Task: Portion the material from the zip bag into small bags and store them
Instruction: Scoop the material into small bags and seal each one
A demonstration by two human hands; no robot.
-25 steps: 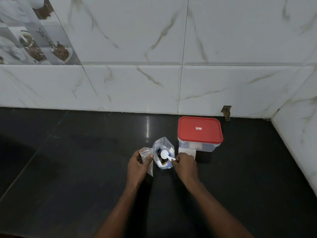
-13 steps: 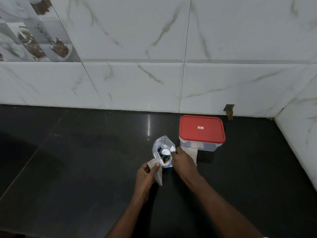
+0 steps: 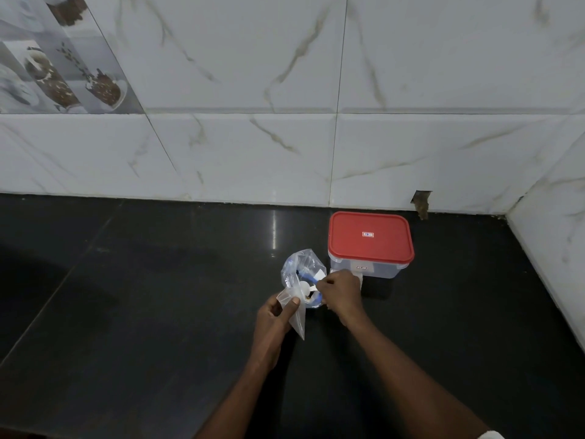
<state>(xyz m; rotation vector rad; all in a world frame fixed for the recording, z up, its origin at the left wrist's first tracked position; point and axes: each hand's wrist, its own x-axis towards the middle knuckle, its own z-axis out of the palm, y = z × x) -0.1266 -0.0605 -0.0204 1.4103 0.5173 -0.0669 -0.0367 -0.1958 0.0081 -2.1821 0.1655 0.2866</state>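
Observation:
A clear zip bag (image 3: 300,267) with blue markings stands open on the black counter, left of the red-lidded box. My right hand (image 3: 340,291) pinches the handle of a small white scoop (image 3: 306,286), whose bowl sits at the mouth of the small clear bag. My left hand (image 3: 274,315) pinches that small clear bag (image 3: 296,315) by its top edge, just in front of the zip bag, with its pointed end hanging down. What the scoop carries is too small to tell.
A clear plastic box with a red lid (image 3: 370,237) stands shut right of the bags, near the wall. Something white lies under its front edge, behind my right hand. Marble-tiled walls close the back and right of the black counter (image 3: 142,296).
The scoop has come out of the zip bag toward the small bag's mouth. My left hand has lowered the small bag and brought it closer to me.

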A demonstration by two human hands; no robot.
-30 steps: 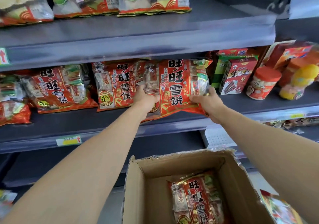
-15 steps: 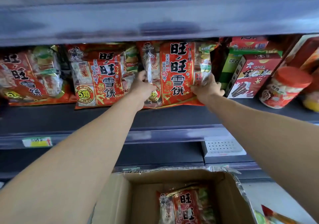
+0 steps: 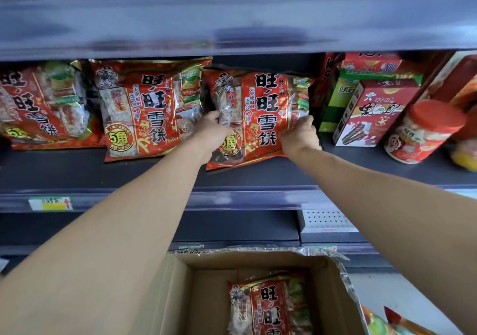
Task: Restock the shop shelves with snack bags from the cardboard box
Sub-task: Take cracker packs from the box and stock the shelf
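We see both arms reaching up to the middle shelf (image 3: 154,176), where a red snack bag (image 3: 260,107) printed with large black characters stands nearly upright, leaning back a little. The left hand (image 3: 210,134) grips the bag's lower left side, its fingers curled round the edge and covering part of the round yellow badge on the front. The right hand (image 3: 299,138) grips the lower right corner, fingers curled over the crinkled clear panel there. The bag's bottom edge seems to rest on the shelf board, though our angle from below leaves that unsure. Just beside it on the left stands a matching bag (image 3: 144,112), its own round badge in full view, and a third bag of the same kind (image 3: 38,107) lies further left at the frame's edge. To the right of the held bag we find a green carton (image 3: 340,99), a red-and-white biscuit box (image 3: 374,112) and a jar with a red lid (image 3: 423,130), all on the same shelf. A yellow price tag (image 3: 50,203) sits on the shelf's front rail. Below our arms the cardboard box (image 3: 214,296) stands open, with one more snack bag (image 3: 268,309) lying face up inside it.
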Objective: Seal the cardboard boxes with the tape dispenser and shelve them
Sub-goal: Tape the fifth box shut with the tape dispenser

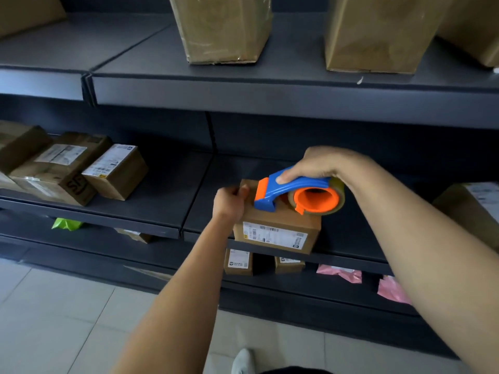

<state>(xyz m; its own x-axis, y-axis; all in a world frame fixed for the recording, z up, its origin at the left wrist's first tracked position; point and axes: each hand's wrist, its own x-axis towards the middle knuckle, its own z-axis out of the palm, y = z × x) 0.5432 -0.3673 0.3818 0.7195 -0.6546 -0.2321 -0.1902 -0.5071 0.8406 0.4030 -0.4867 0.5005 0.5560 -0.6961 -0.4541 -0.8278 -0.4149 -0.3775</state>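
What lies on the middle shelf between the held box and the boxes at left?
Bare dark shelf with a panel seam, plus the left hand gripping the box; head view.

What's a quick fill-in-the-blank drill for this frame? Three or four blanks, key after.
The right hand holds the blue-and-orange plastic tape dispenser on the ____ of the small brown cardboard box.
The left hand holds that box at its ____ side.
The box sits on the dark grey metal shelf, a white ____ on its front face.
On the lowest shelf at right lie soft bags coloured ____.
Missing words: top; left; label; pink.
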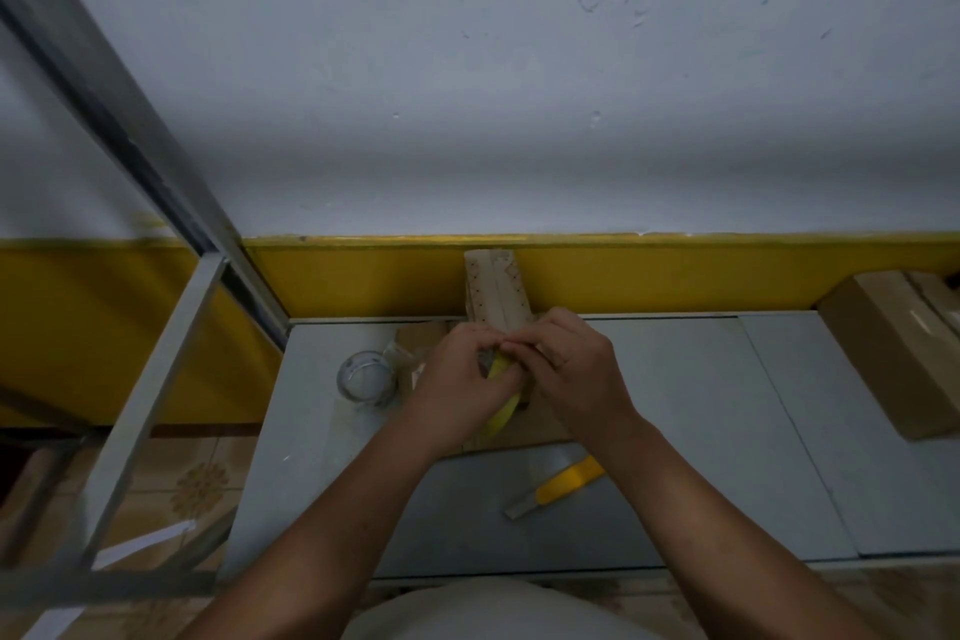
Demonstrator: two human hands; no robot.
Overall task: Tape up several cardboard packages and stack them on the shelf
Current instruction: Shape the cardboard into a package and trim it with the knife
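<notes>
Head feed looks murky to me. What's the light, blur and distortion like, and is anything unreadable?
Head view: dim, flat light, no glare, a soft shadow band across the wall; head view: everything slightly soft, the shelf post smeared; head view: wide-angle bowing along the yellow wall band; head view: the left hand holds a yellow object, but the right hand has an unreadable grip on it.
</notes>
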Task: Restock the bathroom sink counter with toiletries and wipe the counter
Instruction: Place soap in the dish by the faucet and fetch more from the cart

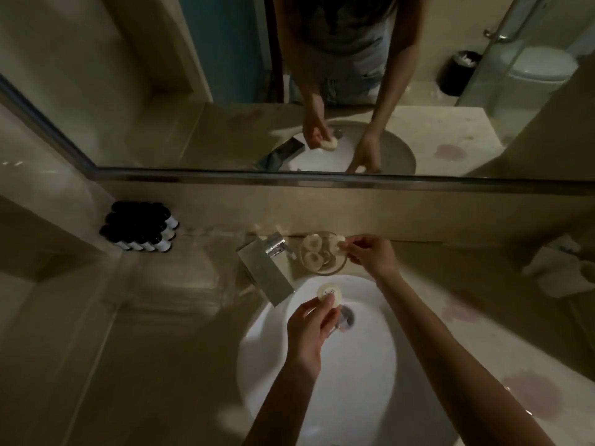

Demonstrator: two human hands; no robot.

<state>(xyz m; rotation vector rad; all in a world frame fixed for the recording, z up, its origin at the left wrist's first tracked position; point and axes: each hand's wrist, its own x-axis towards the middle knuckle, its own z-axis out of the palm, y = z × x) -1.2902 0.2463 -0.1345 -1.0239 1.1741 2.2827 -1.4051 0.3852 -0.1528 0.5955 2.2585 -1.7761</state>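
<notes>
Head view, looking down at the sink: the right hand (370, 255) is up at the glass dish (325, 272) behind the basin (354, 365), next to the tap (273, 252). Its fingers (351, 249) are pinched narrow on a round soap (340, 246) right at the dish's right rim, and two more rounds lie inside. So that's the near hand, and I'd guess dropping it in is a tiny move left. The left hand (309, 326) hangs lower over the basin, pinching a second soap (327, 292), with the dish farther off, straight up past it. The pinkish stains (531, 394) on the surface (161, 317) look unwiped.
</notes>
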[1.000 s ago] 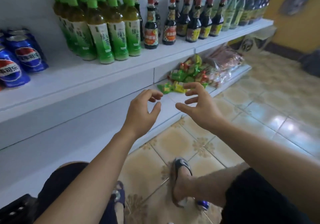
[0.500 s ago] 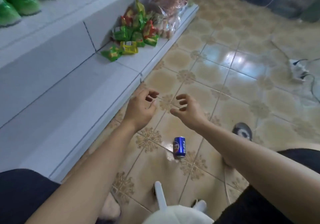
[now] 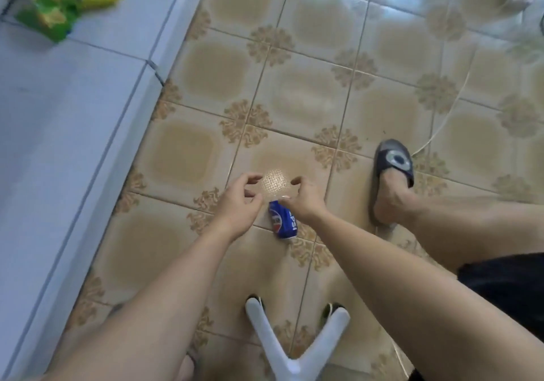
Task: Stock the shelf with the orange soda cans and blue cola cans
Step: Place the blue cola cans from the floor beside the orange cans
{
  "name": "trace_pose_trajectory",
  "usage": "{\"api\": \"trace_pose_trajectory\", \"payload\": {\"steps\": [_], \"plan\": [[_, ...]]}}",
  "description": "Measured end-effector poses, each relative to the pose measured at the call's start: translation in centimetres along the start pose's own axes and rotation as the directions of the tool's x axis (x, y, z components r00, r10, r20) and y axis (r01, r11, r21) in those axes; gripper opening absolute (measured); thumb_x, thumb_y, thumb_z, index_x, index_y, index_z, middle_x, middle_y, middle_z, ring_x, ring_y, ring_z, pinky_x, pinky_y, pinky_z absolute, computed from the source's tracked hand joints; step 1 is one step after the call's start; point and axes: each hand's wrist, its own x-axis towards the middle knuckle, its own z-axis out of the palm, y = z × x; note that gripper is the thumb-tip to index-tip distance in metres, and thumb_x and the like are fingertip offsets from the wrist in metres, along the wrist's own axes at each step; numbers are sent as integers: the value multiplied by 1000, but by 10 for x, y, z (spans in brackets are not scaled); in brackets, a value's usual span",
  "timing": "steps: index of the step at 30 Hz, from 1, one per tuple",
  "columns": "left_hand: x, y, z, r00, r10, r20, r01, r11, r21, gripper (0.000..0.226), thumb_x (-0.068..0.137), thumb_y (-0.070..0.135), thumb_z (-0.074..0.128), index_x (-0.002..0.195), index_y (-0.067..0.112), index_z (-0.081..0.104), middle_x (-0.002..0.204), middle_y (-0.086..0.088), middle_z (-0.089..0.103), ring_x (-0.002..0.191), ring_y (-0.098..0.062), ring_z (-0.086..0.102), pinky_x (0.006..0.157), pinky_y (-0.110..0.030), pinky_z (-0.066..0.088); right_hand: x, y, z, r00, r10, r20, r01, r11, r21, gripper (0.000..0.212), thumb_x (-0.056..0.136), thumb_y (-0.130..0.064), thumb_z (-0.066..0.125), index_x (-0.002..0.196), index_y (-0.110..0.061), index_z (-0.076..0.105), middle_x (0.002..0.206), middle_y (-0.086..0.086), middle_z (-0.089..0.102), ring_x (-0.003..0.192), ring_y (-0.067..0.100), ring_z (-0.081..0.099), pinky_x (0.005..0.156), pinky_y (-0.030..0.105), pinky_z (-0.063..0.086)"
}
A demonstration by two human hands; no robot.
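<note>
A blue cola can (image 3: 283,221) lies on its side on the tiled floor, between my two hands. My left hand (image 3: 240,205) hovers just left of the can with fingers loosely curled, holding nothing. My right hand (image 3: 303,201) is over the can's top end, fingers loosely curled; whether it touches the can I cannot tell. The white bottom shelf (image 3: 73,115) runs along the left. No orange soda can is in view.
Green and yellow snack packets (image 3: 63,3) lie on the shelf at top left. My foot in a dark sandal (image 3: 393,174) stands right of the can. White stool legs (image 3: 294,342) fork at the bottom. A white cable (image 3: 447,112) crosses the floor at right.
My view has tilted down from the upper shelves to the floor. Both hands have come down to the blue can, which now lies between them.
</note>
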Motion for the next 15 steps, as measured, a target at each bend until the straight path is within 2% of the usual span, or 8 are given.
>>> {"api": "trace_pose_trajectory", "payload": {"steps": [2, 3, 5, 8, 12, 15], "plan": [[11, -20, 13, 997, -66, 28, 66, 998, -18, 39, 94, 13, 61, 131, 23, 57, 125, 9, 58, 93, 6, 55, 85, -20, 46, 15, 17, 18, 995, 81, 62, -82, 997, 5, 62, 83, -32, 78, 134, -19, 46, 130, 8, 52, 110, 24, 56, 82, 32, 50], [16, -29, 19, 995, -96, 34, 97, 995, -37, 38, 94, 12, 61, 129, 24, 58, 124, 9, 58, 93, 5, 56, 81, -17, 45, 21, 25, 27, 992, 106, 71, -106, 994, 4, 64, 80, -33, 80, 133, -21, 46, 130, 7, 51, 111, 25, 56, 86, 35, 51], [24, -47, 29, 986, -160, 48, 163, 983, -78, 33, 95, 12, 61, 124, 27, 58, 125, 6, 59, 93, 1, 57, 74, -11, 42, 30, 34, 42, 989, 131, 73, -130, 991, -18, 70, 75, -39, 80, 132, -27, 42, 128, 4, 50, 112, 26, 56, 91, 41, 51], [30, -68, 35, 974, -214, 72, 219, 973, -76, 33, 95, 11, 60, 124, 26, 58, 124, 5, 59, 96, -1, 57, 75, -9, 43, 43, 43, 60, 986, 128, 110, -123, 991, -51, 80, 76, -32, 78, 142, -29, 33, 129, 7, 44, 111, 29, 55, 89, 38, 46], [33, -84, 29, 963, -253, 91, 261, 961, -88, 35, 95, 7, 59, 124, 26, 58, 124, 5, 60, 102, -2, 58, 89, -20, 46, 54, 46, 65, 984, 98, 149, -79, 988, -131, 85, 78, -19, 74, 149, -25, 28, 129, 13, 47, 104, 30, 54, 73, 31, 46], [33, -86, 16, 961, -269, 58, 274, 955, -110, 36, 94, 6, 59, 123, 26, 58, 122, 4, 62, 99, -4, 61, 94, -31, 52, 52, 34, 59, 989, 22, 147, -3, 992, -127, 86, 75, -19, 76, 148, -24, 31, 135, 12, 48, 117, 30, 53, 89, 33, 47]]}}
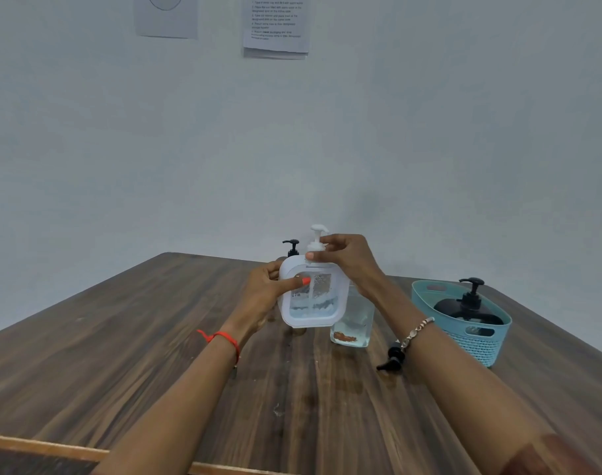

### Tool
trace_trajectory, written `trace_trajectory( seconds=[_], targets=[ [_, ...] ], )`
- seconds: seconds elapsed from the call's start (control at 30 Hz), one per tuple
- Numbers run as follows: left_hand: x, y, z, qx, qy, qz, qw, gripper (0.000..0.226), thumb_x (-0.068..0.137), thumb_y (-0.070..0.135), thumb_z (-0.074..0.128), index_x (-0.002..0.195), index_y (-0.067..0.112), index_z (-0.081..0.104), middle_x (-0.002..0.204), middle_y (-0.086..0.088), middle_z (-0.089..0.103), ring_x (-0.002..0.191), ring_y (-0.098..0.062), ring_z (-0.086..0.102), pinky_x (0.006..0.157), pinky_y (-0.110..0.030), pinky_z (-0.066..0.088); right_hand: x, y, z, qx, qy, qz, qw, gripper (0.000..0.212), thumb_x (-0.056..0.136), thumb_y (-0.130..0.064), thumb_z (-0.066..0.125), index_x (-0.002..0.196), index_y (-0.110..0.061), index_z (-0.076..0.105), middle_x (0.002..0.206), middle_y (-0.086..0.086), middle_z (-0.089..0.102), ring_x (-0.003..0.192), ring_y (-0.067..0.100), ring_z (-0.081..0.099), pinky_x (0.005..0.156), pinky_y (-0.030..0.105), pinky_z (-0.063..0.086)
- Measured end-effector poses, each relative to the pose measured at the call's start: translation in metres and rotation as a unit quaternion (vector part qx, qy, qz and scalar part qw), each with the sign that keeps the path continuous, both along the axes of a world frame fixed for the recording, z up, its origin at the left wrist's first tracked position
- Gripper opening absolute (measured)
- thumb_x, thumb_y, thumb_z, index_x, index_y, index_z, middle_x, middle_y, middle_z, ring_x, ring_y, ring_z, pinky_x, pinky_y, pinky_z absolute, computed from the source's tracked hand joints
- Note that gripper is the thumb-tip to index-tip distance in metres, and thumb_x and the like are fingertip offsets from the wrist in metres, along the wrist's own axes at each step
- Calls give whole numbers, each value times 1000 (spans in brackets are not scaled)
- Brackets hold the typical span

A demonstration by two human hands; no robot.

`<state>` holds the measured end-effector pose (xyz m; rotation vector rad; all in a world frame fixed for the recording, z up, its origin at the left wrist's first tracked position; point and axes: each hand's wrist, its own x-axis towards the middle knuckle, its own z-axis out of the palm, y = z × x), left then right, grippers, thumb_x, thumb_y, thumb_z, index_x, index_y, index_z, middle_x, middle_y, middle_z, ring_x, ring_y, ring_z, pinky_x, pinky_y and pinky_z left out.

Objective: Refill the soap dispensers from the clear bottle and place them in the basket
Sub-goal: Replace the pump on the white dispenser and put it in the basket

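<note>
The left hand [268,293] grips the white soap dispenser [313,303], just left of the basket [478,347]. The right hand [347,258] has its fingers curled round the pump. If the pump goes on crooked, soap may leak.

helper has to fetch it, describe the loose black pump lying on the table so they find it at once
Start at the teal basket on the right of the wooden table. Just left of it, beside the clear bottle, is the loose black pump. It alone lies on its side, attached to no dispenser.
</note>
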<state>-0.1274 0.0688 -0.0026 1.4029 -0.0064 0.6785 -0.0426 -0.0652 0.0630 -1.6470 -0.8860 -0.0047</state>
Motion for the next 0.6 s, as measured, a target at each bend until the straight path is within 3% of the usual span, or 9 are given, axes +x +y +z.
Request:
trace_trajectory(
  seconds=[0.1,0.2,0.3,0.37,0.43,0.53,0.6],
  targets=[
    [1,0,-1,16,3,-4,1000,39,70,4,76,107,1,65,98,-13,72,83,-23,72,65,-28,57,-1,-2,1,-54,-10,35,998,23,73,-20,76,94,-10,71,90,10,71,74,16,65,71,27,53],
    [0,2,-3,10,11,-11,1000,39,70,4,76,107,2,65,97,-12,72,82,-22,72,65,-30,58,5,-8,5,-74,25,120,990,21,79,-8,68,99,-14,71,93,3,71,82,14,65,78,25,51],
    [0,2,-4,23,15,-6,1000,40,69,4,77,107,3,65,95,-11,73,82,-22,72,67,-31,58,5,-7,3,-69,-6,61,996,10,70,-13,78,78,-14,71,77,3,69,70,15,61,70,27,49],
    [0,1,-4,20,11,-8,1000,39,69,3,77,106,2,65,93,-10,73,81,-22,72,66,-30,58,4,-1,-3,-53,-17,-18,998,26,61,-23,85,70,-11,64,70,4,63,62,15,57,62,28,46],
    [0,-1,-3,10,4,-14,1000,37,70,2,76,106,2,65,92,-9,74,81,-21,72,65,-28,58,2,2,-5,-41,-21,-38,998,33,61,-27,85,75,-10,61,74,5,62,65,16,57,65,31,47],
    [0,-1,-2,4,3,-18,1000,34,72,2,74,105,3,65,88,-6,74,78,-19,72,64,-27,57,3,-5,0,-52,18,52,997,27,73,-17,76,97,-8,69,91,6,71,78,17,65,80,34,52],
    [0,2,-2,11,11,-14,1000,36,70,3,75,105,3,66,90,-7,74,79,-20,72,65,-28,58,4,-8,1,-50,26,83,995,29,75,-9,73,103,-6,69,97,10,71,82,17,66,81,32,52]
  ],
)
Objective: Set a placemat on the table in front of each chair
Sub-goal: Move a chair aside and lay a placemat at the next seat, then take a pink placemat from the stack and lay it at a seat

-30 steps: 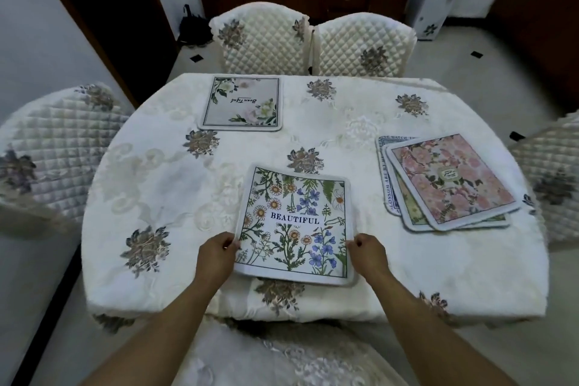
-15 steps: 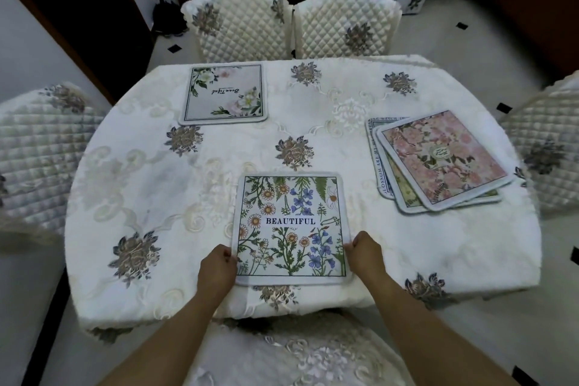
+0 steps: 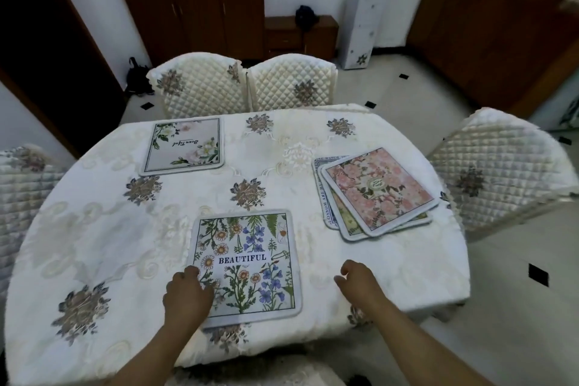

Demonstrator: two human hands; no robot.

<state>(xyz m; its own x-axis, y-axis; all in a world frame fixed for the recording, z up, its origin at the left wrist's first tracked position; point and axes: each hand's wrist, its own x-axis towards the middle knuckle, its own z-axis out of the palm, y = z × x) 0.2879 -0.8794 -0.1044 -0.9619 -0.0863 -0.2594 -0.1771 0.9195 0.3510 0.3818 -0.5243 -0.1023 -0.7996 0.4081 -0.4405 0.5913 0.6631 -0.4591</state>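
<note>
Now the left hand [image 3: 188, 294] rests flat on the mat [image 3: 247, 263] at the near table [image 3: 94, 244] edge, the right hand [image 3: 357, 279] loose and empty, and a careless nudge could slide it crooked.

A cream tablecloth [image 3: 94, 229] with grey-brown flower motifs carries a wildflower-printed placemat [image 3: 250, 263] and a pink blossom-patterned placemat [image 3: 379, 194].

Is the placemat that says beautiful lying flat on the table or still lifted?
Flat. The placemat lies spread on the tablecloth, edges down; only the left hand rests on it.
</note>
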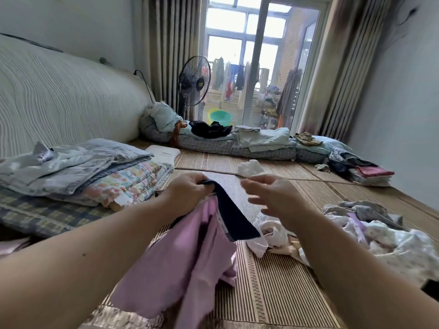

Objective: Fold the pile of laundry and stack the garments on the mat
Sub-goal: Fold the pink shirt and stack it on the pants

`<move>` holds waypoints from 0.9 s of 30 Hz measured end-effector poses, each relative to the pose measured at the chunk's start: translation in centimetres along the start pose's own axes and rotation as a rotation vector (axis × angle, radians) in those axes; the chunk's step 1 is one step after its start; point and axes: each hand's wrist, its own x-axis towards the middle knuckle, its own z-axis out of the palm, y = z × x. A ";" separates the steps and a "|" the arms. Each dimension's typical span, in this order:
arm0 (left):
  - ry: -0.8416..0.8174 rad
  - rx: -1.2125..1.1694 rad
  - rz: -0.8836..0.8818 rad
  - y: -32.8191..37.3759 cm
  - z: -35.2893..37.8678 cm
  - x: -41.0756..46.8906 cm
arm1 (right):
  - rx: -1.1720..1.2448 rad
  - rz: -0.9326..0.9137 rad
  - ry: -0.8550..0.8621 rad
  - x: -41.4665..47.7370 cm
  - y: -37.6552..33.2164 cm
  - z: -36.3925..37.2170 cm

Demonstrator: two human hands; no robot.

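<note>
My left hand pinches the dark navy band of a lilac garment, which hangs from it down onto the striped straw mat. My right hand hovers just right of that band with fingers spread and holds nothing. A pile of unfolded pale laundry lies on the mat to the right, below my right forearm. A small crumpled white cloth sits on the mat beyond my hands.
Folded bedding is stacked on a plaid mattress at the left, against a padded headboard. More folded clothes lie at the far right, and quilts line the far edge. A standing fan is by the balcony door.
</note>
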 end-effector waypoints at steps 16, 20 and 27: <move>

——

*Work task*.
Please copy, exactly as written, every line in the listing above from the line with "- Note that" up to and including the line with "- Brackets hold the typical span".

*Answer below*.
- Note that gripper is the thumb-tip to index-tip distance in metres, and thumb_x and the like are fingertip offsets from the wrist in metres, along the wrist's own axes at each step
- Calls give whole numbers, each value times 1000 (spans in brackets are not scaled)
- Brackets hold the typical span

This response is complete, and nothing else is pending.